Prompt
Would you repeat each line below precisely as it stands?

Data excerpt
# # # #

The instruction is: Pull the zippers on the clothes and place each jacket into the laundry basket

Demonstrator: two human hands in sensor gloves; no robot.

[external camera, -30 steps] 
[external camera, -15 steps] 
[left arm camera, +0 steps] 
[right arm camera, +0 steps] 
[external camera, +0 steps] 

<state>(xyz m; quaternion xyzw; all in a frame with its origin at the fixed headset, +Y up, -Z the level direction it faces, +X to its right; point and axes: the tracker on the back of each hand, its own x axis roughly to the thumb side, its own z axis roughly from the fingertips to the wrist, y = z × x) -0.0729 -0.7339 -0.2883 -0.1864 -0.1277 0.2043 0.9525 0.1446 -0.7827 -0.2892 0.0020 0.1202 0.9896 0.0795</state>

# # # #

Task solution
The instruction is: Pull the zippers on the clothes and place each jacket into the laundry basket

Demonstrator: two human hands in sensor gloves; no robot.

[external camera, -30 steps] 
[external camera, -15 steps] 
[left arm camera, +0 steps] 
[right arm camera, +0 steps] 
[external camera, +0 steps] 

<state>(xyz m; quaternion xyzw; all in a frame with its origin at the fixed headset, +Y up, -Z the level direction it faces, +X to its right; point and axes: the tracker on the back of each hand, its own x axis roughly to the thumb side, its own z axis roughly from the fingertips to the wrist, y = z × x) -0.0729 -0.7339 -0.2883 -0.1864 -0.1277 0.2043 0.9525 0.1446 -0.7827 -0.2892 0.0020 0.1202 0.9896 0.0795</state>

The output requires nothing else.